All of the data must be output exactly, with every picture left out.
** ENTRIES PROVIDED follows **
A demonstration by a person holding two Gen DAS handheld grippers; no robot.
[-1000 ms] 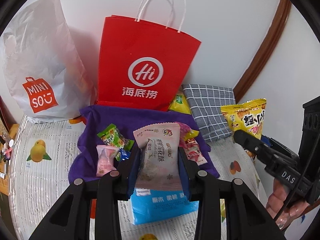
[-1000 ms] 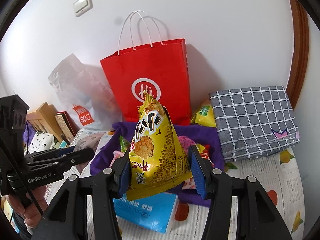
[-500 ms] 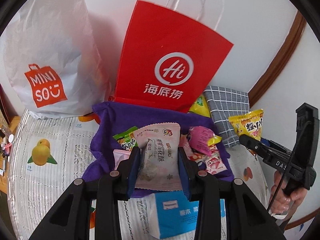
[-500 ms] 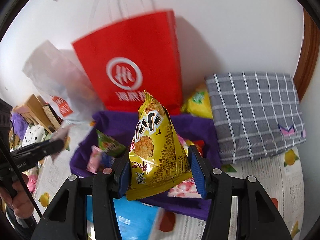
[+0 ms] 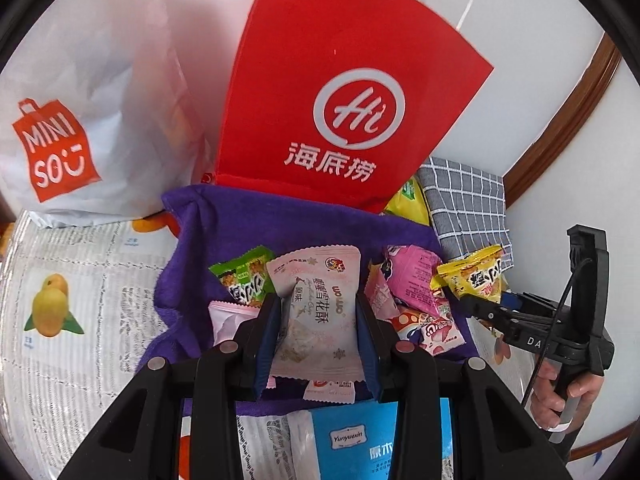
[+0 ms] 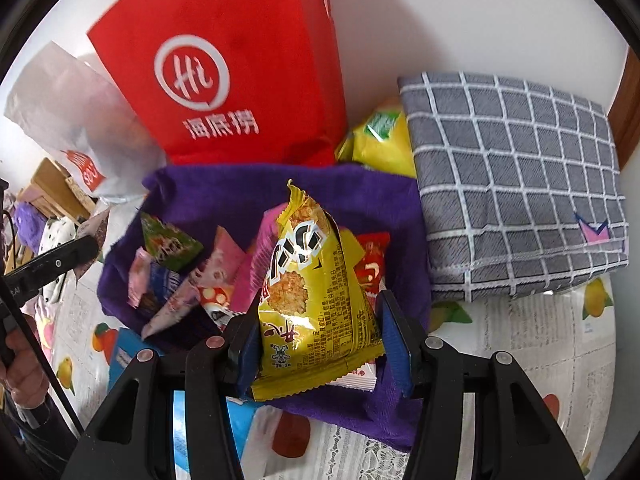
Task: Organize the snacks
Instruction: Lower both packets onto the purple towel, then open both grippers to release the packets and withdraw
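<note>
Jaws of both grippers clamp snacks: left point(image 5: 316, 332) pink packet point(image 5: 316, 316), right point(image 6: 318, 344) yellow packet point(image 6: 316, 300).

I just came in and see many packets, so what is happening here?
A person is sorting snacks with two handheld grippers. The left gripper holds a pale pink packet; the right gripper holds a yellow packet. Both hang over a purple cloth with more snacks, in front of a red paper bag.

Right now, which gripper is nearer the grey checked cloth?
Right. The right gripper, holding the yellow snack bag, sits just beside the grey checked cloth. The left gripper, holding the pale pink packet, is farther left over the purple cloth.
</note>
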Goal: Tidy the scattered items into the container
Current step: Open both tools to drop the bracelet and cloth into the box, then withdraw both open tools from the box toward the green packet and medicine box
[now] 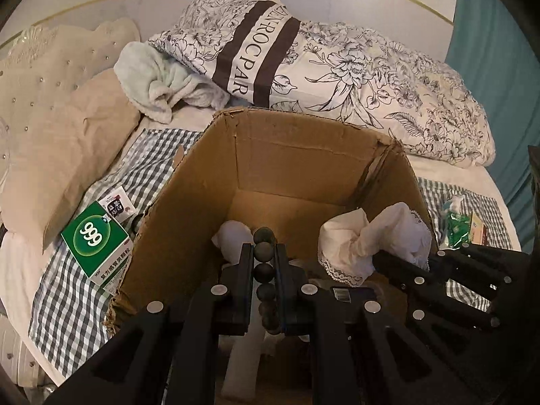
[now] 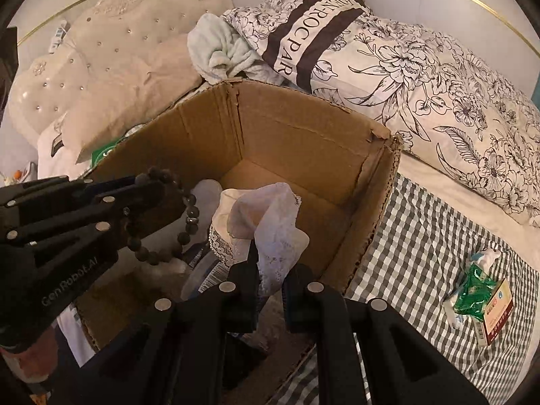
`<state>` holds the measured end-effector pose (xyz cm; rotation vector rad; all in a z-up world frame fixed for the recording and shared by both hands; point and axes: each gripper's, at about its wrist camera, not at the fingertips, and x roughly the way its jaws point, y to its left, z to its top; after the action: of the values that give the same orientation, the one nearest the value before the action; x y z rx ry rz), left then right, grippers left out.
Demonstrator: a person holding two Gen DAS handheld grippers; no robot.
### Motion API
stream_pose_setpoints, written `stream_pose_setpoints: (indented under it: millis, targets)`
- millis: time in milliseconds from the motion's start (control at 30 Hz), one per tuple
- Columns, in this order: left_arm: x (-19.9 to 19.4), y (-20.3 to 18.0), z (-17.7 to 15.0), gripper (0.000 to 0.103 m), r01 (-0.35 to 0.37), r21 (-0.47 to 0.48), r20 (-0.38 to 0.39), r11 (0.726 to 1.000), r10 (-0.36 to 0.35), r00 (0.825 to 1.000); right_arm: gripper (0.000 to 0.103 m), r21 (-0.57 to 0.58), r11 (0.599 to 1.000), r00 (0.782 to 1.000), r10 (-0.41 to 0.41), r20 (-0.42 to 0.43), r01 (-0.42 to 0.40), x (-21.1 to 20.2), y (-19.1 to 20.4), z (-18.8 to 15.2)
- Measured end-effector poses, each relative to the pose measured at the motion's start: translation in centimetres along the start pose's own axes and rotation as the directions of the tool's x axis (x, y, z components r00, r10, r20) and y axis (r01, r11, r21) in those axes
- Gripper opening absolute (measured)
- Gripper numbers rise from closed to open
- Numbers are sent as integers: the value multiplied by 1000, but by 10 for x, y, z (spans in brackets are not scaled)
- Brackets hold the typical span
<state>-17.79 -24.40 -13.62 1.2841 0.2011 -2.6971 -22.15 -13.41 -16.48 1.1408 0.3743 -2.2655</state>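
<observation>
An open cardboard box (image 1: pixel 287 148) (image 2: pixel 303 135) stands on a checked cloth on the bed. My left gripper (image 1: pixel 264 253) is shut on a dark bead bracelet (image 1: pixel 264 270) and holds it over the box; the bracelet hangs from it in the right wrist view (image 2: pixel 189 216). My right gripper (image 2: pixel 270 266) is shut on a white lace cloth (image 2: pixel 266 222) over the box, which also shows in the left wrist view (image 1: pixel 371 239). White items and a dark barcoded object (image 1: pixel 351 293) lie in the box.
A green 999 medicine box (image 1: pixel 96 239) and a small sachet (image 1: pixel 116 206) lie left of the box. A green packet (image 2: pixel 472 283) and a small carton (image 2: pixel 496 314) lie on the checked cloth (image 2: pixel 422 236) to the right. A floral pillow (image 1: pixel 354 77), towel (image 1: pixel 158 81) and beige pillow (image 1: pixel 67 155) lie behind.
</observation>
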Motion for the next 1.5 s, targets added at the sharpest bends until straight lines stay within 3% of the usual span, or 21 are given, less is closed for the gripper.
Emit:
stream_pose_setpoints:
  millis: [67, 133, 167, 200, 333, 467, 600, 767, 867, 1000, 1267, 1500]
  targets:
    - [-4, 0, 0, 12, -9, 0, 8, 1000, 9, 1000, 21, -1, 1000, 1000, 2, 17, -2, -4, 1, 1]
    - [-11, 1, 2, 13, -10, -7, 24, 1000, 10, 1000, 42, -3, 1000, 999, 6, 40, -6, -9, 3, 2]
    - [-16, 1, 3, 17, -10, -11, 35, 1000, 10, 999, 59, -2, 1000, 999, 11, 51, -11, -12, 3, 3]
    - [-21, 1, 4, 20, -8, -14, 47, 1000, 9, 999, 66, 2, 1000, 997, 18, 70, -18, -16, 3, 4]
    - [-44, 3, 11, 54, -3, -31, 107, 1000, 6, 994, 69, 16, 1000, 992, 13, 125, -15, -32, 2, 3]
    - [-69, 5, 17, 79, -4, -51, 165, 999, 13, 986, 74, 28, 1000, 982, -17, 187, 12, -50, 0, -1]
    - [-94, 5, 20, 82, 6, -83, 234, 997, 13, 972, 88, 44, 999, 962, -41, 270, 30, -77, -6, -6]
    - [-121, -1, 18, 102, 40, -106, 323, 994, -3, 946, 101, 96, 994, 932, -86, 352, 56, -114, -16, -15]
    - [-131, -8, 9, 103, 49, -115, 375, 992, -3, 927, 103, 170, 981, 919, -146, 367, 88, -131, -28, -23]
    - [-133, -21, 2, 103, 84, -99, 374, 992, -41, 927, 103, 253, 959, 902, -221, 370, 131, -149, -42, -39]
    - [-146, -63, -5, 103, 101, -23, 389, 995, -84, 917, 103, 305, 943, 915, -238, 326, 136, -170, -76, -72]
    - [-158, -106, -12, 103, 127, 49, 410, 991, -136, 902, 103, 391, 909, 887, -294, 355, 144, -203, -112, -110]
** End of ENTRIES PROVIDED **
**RESULT:**
A demonstration by a person holding two Gen DAS handheld grippers; no robot.
[-1000 ms] 
[-1000 ms] 
[-500 ms] 
[-500 ms] 
[+0 ms] 
[+0 ms] 
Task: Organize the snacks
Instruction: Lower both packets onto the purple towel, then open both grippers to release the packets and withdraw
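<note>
Jaws of both grippers clamp snacks: left point(image 5: 316, 332) pink packet point(image 5: 316, 316), right point(image 6: 318, 344) yellow packet point(image 6: 316, 300).

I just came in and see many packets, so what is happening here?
A person is sorting snacks with two handheld grippers. The left gripper holds a pale pink packet; the right gripper holds a yellow packet. Both hang over a purple cloth with more snacks, in front of a red paper bag.

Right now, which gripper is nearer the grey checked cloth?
Right. The right gripper, holding the yellow snack bag, sits just beside the grey checked cloth. The left gripper, holding the pale pink packet, is farther left over the purple cloth.
</note>
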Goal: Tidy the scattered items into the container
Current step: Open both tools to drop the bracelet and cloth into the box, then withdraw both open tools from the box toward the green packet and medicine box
[now] 
[now] 
`<state>` holds the measured end-effector pose (xyz cm; rotation vector rad; all in a z-up world frame fixed for the recording and shared by both hands; point and axes: each gripper's, at about its wrist camera, not at the fingertips, and x roughly the way its jaws point, y to its left, z to its top; after the action: of the values that give the same orientation, the one nearest the value before the action; x y z rx ry rz), left then right, grippers left out.
Demonstrator: a person holding two Gen DAS handheld grippers; no robot.
### Motion API
stream_pose_setpoints, written `stream_pose_setpoints: (indented under it: millis, targets)`
- millis: time in milliseconds from the motion's start (control at 30 Hz), one per tuple
- Columns, in this order: left_arm: x (-19.9 to 19.4), y (-20.3 to 18.0), z (-17.7 to 15.0), gripper (0.000 to 0.103 m), r01 (-0.35 to 0.37), r21 (-0.47 to 0.48), r20 (-0.38 to 0.39), r11 (0.726 to 1.000), r10 (-0.36 to 0.35), r00 (0.825 to 1.000); right_arm: gripper (0.000 to 0.103 m), r21 (-0.57 to 0.58), r11 (0.599 to 1.000), r00 (0.782 to 1.000), r10 (-0.41 to 0.41), r20 (-0.42 to 0.43), r01 (-0.42 to 0.40), x (-21.1 to 20.2), y (-19.1 to 20.4), z (-18.8 to 15.2)
- Measured end-effector poses, each relative to the pose measured at the motion's start: translation in centimetres along the start pose's own axes and rotation as the directions of the tool's x axis (x, y, z components r00, r10, r20) and y axis (r01, r11, r21) in those axes
- Gripper opening absolute (measured)
- Gripper numbers rise from closed to open
- Numbers are sent as integers: the value multiplied by 1000, but by 10 for x, y, z (spans in brackets are not scaled)
- Brackets hold the typical span
<state>-17.79 -24.40 -13.62 1.2841 0.2011 -2.6971 -22.15 -13.41 -16.48 1.1408 0.3743 -2.2655</state>
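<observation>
An open cardboard box (image 1: pixel 287 148) (image 2: pixel 303 135) stands on a checked cloth on the bed. My left gripper (image 1: pixel 264 253) is shut on a dark bead bracelet (image 1: pixel 264 270) and holds it over the box; the bracelet hangs from it in the right wrist view (image 2: pixel 189 216). My right gripper (image 2: pixel 270 266) is shut on a white lace cloth (image 2: pixel 266 222) over the box, which also shows in the left wrist view (image 1: pixel 371 239). White items and a dark barcoded object (image 1: pixel 351 293) lie in the box.
A green 999 medicine box (image 1: pixel 96 239) and a small sachet (image 1: pixel 116 206) lie left of the box. A green packet (image 2: pixel 472 283) and a small carton (image 2: pixel 496 314) lie on the checked cloth (image 2: pixel 422 236) to the right. A floral pillow (image 1: pixel 354 77), towel (image 1: pixel 158 81) and beige pillow (image 1: pixel 67 155) lie behind.
</observation>
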Motion for the next 1.5 s, targets added at the sharpest bends until straight lines stay within 3% of the usual span, or 21 are given, less is closed for the gripper.
Emit:
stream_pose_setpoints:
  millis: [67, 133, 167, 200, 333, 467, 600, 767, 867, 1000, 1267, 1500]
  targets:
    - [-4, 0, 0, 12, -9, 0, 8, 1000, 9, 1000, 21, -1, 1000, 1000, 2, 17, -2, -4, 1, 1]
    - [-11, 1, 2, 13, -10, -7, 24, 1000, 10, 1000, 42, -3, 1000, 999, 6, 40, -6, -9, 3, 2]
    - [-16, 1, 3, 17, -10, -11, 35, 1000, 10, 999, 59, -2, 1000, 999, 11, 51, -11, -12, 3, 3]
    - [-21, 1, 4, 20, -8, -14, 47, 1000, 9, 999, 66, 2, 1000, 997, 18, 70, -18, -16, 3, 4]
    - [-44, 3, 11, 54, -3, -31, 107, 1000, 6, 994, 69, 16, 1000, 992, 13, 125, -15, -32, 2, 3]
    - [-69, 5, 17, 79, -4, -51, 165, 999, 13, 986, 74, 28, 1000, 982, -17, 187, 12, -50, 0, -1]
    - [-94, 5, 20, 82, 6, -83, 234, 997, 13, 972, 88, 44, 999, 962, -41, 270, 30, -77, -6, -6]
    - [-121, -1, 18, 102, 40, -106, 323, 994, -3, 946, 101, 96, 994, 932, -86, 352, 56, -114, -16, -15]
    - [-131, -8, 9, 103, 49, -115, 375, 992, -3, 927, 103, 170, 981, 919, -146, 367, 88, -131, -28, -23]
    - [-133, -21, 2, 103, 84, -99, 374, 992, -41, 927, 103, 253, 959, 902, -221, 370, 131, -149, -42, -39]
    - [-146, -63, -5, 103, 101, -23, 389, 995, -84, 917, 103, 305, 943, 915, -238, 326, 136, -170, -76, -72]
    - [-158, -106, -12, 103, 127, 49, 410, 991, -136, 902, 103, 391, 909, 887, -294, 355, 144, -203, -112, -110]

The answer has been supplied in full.